Ambiance tendue mercredi 17 décembre pendant la commission d'enquête de l'audiovisuel public. Créée le 28 octobre 2025, cette commission présidée par le député Horizons et indépendants Jérémie Patrier-Leitus, et dont la mission de rapporteur a été confiée au député UDR Charles Alloncle, vise à examiner la neutralité, le financement et le fonctionnement de l'audiovisuel public. Après Delphine Ernotte-Cunci, la patronne de France Télévisions la semaine dernière, c'était au tour de Sibyle Veil, présidente de Radio France, de répondre aux questions de la commission.

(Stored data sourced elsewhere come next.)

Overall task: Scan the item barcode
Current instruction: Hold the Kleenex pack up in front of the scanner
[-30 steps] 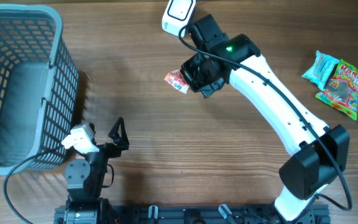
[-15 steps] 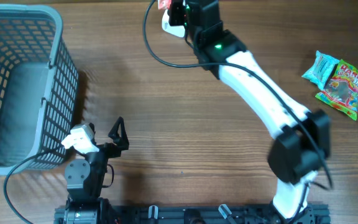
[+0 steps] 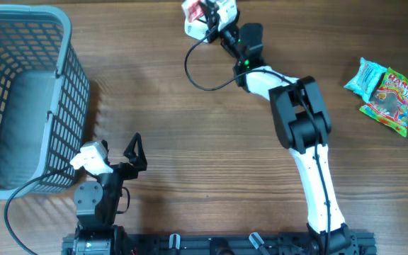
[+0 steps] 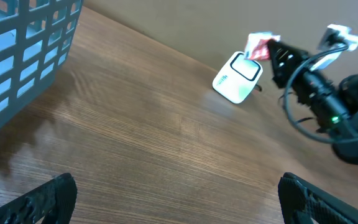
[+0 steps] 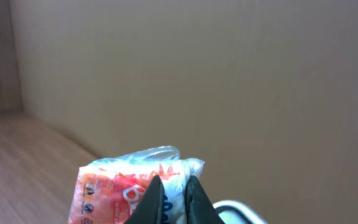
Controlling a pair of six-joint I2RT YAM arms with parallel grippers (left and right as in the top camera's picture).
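Beside the grey basket (image 3: 69, 78) the left jaws stand spread wide and empty over the desk (image 3: 176, 142). Further right, at the far edge, the right jaws are closed tight on the red-and-white snack packet (image 3: 192, 8), holding it just by the white scanner (image 3: 197, 27). The crinkly wrapper seems caught near one edge only, so it could slip out, or flop and turn its barcode away from the scanner's window.

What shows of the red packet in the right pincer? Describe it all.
The red packet is a small, crinkled plastic sachet, red-orange and white with blue lettering and a clear sealed top edge. The right pincer is shut on one side of it, holding it raised close to the white scanner.
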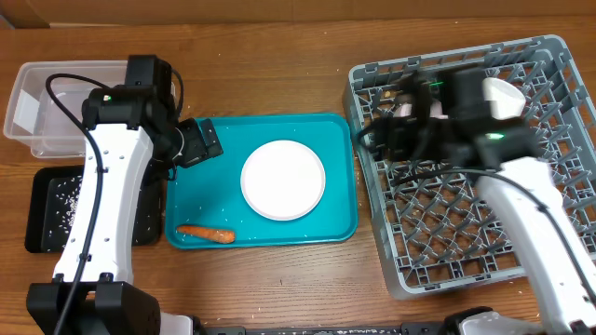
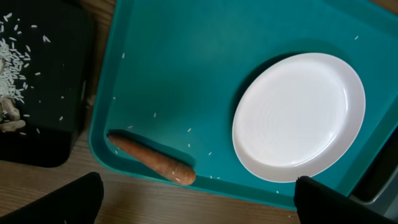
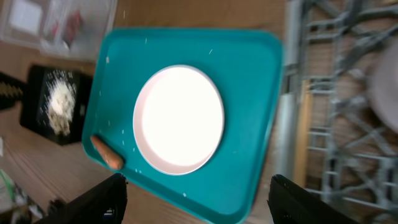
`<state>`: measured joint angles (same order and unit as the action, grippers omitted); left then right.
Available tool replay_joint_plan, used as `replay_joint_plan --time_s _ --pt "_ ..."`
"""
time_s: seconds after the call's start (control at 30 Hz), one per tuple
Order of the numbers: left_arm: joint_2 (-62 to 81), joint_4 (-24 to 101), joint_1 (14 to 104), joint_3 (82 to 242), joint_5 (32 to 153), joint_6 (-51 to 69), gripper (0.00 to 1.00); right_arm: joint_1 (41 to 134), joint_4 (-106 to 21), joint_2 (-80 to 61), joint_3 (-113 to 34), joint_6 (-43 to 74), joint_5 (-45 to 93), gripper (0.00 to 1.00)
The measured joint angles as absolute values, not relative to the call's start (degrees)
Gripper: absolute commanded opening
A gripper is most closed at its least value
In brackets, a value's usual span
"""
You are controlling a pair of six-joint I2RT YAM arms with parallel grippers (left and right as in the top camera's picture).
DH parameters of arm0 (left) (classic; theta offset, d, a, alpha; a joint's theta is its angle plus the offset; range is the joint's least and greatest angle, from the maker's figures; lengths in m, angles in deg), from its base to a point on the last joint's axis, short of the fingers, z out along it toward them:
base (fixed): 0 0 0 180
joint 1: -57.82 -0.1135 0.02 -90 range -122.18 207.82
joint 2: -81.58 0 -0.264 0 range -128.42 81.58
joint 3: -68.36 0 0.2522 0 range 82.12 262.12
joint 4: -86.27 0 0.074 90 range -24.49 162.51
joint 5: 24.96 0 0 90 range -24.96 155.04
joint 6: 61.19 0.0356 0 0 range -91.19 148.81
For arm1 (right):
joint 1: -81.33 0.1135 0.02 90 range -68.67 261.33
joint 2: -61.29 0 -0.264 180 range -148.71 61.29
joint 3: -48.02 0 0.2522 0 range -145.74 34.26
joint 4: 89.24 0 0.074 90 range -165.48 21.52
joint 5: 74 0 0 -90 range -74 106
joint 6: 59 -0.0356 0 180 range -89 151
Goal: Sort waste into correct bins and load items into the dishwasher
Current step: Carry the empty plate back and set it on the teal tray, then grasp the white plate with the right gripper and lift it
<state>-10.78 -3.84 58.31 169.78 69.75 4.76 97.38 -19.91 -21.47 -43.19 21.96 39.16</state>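
Note:
A round white plate (image 1: 283, 180) lies in the middle of the teal tray (image 1: 223, 167). An orange carrot (image 1: 206, 233) rests at the tray's front left corner. My left gripper (image 1: 191, 141) hangs over the tray's left edge; in its wrist view it (image 2: 196, 208) is open and empty, with the carrot (image 2: 152, 160) and plate (image 2: 298, 115) below. My right gripper (image 1: 391, 130) hovers over the left side of the grey dish rack (image 1: 438, 233), open and empty (image 3: 198, 202). A white dish (image 1: 503, 93) sits in the rack. A blurred wooden stick (image 3: 301, 134), seemingly chopsticks, lies along the rack's wall.
The clear tub (image 1: 37, 102) stands at the back left, with something red and white inside (image 3: 73, 23). In front of it is the black tray (image 1: 51, 209) holding scattered white grains and beige scraps (image 2: 9, 118). Loose grains dot the teal tray.

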Motion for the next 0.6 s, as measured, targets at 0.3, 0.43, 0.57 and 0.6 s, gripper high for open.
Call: replay_joint_plan --time_s 0.3,0.43,0.57,0.6 --pt "-10.78 -3.84 58.2 169.78 71.06 4.72 1.0 108.84 -23.34 -35.26 -43.17 18.07 31.53 0.67" --pt "-10.78 -3.82 58.2 169.78 71.09 4.72 1.0 110.04 -25.33 -40.55 -43.17 15.58 30.04 0.6" --pt "-10.78 -3.78 58.2 169.69 71.26 4.72 1.0 110.94 -26.9 -45.99 -43.17 13.39 28.67 0.52" --pt "-10.78 -3.74 58.2 169.58 71.28 4.72 1.0 111.13 -27.21 -47.15 -43.17 13.0 28.49 0.5"
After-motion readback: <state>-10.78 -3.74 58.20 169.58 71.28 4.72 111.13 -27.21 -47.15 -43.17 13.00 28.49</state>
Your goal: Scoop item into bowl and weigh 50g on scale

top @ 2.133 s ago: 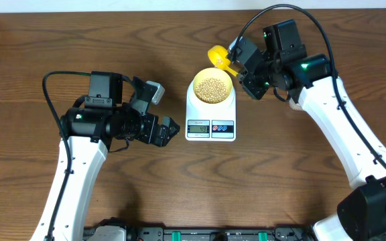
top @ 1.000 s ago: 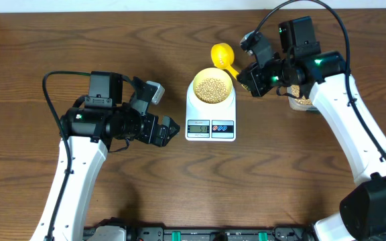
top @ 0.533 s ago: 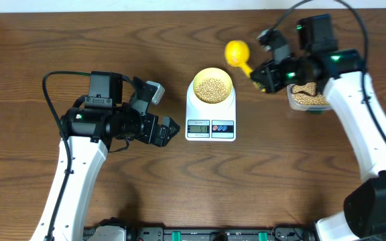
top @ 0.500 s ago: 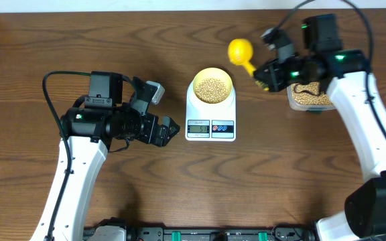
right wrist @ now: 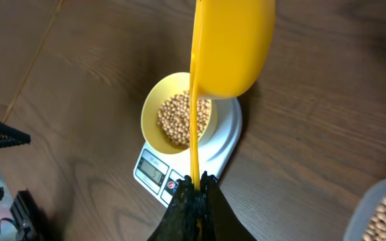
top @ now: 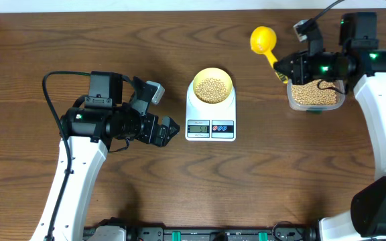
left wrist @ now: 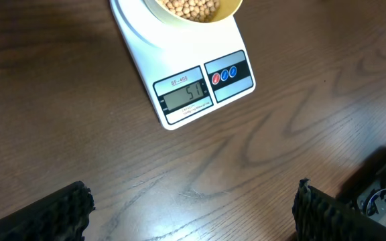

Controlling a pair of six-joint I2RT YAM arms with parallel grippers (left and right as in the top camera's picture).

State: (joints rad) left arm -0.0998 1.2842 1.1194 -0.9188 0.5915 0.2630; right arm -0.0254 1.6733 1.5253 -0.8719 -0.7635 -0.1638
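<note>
The pale yellow bowl stands on the white scale at mid-table, holding a heap of beige beans. In the left wrist view the scale has its display lit beside two buttons, and the bowl shows at the top edge. My right gripper is shut on the handle of a bright yellow scoop, held in the air to the right of the bowl. In the right wrist view the scoop hangs above the bowl and its beans. My left gripper is open, left of the scale.
A clear plastic tub full of beans stands at the right, partly under my right arm, and its corner shows in the right wrist view. Bare wood lies between my left fingers.
My right arm has carried the scoop away from the bowl, to the right and back, up to the tub. The left arm has not moved.
</note>
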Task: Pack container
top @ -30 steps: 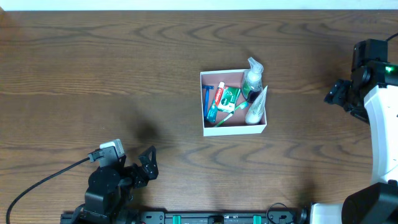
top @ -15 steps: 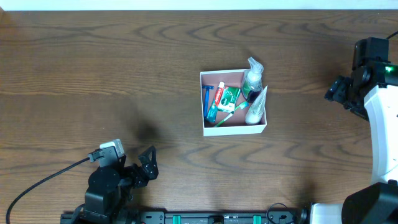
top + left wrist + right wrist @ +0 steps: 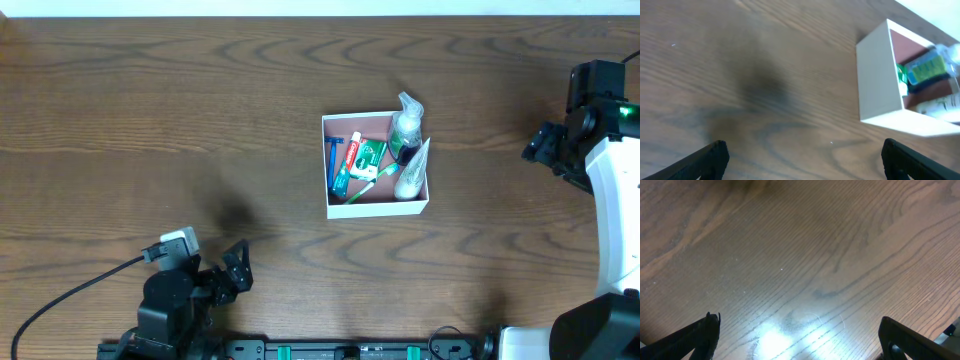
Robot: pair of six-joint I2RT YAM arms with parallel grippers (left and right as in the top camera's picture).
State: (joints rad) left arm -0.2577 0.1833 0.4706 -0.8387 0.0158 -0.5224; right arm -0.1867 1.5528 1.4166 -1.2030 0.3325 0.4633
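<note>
While toiletries [image 3: 366, 158] lie inside, the container [image 3: 378, 208] rests on the table [image 3: 150, 120].

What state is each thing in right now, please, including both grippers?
White square cardboard container with pinkish-brown inside: upright, open-topped, filled with toiletries.
Clear green-tinted spray bottle: inside the box, head poking past rim.
Left gripper: open, empty.
Right gripper: open, empty.
</note>
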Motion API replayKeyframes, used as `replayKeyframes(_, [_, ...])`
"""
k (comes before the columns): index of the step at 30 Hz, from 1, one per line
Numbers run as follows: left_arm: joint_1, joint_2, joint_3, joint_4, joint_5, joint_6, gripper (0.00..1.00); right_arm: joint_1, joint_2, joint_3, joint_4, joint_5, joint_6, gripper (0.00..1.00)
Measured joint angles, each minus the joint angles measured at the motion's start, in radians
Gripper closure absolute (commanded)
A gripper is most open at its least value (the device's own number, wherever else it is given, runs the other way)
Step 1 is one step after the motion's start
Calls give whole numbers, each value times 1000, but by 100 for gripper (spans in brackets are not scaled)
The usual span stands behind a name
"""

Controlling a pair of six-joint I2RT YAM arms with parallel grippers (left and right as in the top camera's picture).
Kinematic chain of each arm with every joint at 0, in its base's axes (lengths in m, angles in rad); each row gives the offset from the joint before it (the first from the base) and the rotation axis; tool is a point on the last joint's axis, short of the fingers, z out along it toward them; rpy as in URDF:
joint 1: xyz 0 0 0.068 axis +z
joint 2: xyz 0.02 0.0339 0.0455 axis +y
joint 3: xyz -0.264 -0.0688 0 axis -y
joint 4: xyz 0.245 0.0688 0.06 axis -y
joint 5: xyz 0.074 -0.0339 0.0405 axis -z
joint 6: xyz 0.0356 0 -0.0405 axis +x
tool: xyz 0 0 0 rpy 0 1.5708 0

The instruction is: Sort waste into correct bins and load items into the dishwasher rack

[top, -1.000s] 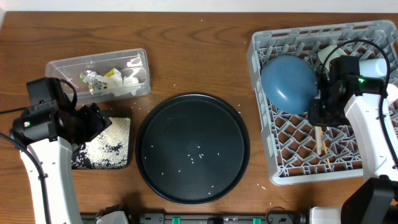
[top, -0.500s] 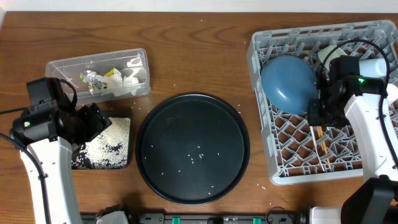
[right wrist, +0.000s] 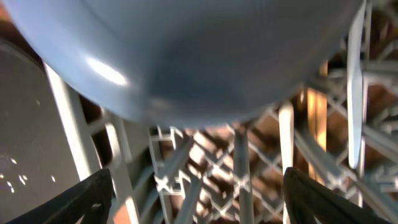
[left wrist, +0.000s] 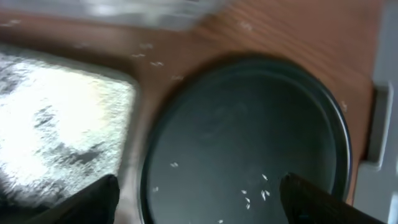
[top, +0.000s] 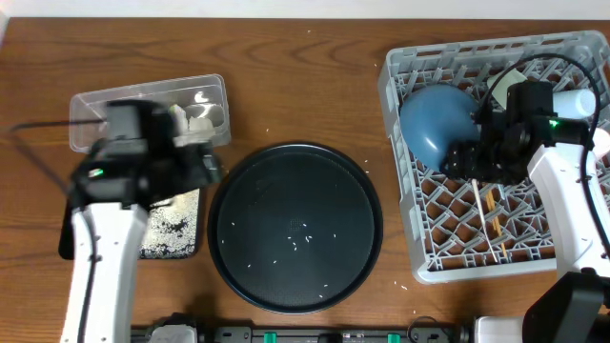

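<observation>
Overhead, left hand gapes empty at edge of round tray, right hand likewise beside blue bowl.

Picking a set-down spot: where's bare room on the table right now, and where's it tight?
Free: bare wood behind the round black tray, between clear tub and rack. That tray holds only scattered rice grains. Tight: left side, where left arm overhangs the shallow tray; rack's back half, with blue bowl and right claw.
</observation>
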Motion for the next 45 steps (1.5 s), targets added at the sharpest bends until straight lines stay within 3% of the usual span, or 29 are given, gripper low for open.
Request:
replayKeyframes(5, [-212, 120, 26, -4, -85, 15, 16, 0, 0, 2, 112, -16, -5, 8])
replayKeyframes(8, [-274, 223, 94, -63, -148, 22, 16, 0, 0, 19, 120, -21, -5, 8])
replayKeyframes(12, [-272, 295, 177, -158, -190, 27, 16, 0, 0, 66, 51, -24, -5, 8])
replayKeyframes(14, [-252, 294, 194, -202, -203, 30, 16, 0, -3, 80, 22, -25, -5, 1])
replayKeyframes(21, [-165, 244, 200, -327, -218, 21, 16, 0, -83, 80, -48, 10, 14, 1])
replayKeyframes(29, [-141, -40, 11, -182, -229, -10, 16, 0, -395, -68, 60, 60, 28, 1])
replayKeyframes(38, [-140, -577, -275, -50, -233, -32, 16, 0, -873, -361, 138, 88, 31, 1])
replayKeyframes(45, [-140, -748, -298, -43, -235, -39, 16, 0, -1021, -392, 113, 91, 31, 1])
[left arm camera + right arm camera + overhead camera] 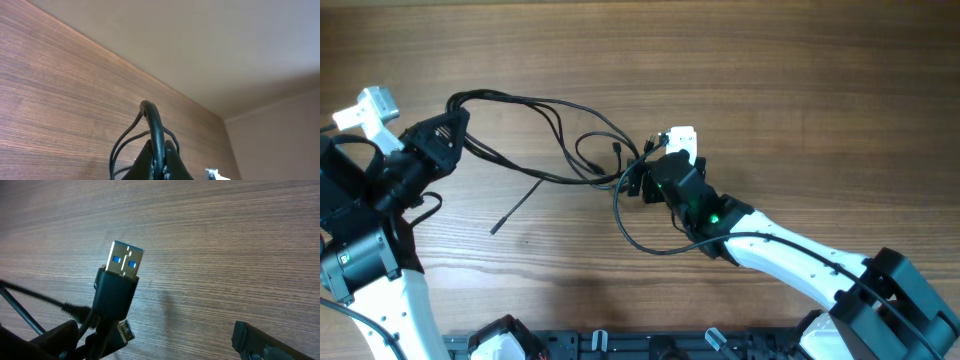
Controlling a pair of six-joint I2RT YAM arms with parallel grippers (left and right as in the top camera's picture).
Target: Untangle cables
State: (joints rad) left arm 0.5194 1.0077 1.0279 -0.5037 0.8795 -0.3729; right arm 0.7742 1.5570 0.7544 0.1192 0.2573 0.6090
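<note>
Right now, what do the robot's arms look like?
The left arm and right arm have white links and black joints. The left gripper and right gripper are black. A black wire runs along the right arm; a green light glows near its wrist.

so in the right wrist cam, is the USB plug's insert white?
No, the USB plug shows a blue insert inside its metal shell.
</note>
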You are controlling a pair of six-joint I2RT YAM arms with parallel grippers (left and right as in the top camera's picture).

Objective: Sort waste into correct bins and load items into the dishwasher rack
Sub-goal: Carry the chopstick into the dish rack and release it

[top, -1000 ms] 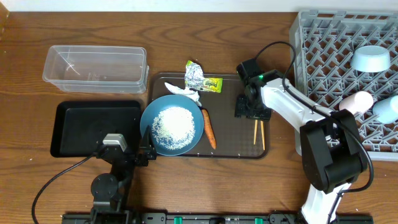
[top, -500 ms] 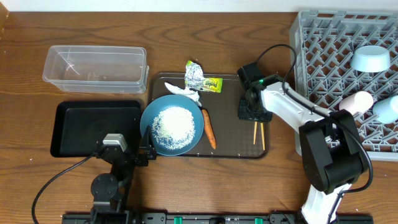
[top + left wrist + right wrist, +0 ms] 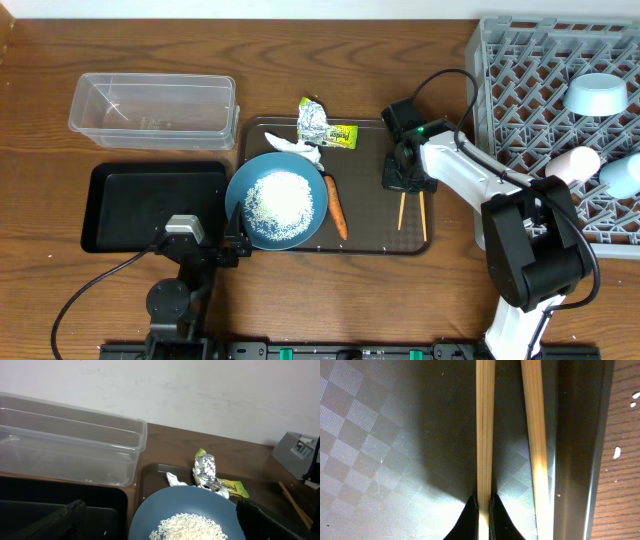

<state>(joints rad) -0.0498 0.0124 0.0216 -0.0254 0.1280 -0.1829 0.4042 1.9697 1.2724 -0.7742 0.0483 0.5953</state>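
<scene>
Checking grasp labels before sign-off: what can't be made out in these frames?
- Overhead: the top ends of the chopsticks lie hidden under the right gripper, so its grip is unreadable there.
- Right wrist: both sticks are cut by the top and bottom edges; whether the pinched chopstick is off the brown tray is unclear.
- Left wrist: the blue plate is cut by the bottom edge.
- Overhead: a cup is cut by the right edge.

No legible text, brand, number or sign in any view. Dark print on the yellow-green end of the foil wrapper, centre right of frame, is too blurred to read
</scene>
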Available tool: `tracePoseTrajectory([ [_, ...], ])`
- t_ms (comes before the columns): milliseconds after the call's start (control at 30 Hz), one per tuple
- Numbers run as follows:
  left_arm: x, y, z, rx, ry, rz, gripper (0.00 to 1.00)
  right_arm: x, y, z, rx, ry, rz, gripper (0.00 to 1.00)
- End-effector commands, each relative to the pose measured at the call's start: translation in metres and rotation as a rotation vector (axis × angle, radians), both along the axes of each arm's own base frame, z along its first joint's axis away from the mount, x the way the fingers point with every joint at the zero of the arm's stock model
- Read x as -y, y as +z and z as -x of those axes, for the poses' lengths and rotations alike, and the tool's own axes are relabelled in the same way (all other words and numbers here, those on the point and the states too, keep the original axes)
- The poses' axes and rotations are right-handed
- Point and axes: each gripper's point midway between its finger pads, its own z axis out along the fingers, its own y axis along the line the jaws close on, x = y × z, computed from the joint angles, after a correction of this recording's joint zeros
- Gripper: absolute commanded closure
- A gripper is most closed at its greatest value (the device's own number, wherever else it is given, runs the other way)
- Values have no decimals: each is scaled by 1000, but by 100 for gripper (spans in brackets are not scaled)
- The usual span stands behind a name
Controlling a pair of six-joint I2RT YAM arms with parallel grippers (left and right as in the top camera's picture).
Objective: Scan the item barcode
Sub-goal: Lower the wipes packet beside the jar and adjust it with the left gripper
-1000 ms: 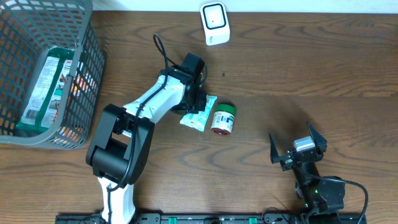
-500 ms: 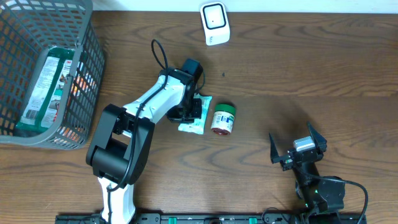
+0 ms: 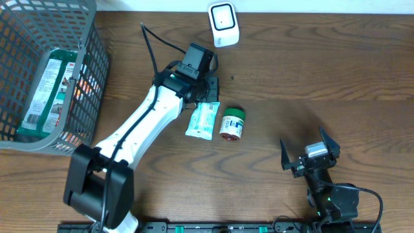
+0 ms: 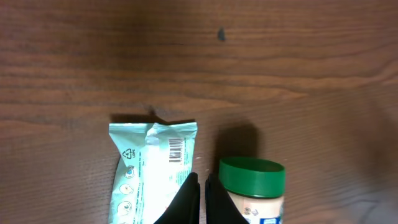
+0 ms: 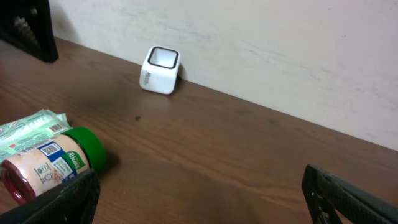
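1. The left claw (image 4: pixel 202 196) is closed, its fingers pressed together with nothing between them. It hangs over the desk (image 3: pixel 323 77), above the narrow gap between two items.
2. On one side of that gap a mint-green snack packet (image 3: pixel 202 120) lies flat on the desk, ungripped. Its barcode (image 4: pixel 176 150) faces up.
3. Just beside the packet a jar (image 3: pixel 231 124) with a green lid lies on its side.
4. The white scanner (image 3: pixel 223 24) stands at the far edge of the desk, well apart from both.
5. The right claw (image 3: pixel 309 157) sits near the front edge with its jaws spread wide and empty.
6. A grey wire basket (image 3: pixel 90 77) at the left holds other packages.
7. Judged from this, scanning is not yet done. The packet, likely the item, has to be grasped, lifted and turned so its barcode faces the scanner.
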Motion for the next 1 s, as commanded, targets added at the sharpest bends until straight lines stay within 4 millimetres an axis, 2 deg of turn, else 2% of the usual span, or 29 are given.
tracePoseTrajectory([
  [0,1,-40,2,-74,5,-51,93,-3,-1,1,-4,9,-12,1],
  [133,0,-73,5,-143,3,-89,93,-3,-1,1,-4,9,-12,1],
  [267,-6,-95,6,-175,14,-136,93,-3,-1,1,-4,9,-12,1],
  [400,-19,-108,0,-160,48,-218,93,-3,-1,1,-4,9,-12,1],
  [533,-20,-112,0,-165,49,-226,93,-3,-1,1,-4,9,-12,1],
  [633,-14,-98,-2,-147,41,-187,92,-3,-1,1,-4,9,-12,1],
  [700,-9,-75,-11,-86,44,-152,92,-3,-1,1,-4,9,-12,1],
  [733,-5,-57,-18,-35,47,-123,92,-3,-1,1,-4,9,-12,1],
  [800,-2,-39,-25,20,50,-92,93,-3,-1,1,-4,9,-12,1],
  [867,0,-32,-27,40,51,-81,93,-3,-1,1,-4,9,-12,1],
  [967,-2,-40,-23,18,49,-93,93,-3,-1,1,-4,9,-12,1],
])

Parmi les sujets sur lesquels est revenue la dirigeante : l'affaire Patrick Cohen/Thomas Legrand. En septembre, une vidéo, publiée par le média conservateur L'Incorrect, montrait les deux journalistes, filmés à leur insu dans un restaurant parisien, en plein discussion avec deux cadres du Parti socialiste. Évoquant les stratégies de la gauche aux prochaines élections, Thomas Legrand avait lancé : "Nous on fait ce qu'il faut pour [Rachida] Dati, Patrick [Cohen] et moi." Une séquence qui avait valu aux journalistes des accusations de connivence avec le parti d'Olivier Faure et de dénigrement à l'encontre de l'actuelle Ministre de la culture. "On a fait dire beaucoup de choses à cette vidéo, mais le soupçon de complot politique [...] ne tient pas", a martelé Sibyle Veil devant la commission, après avoir reconnu de la part de Thomas Legrand des propos "problématiques". Pour la patronne de Radio France il s'agit surtout d'une "maladresse", d'une "fanfaronnade", et surtout de propos qui n'ont pas été tenus pas été tenus "au nom de Radio France ou de France Inter". "Je regrette très fortement la violence et la virulence des attaques qui se sont abattues sur l'audiovisuel public et qui ont même conduit à l'existence de cette commission, a ajouté Sibyle Veil, qui a précisé qu'à l'époque de la vidéo de L'Incorrect, Thomas Legrand avait démissionné de France Inter et était depuis éditorialiste politique à Libération, n'intervenant qu'à ce titre et au rythme de quelques minutes par semaine sur la station publique. Pour Sibyle Veil, cette vidéo a été "instrumentalisée" pour dénoncer une supposée partialité de l'audiovisuel public.
Interrogée par Charles Alloncle sur une rencontre récente entre Thomas Legrand et Laurence Bloch, l'ancienne directrice de France Inter, Sibyle Veil a rétorqué : "Je ne sais pas ce qu’ils se sont dit. Je n’étais pas à la terrasse du café. Je conseillerais volontiers à Monsieur Legrand d’arrêter d’aller dans les cafés puisqu’il doit y être enregistré." Et d'ajouter : "Je m’étonne qu’on ne puisse plus, entre anciens collègues, se retrouver dans un café sans que ces discussions soient rapportées dans la presse. Cela me fait penser à la RDA, où tout le monde était sous écoute. C'est un peu le film "La vie des autres"". Dans ce contexte tendu, le rapporteur, qui a durant cette même audition qualifié sur les réseaux sociaux l'affaire Cohen/Legrand de "possible détournement de fonds publics à des fins électorales", avait été rappelé à l'ordre quelques heures plus tôt par la présidente de l'Assemblée nationale, Yaël Braun-Pivet. Cette dernière lui a demandé "de revenir à un respect de nos règles et de nos usages de telle sorte que la crédibilité de la commission d’enquête ne soit pas remise en cause". La patronne de France Inter Adèle Van Reeth et les journalistes Thomas Legrand et Patrick Cohen seront à leur tour entendus par la commission ce 18 décembre.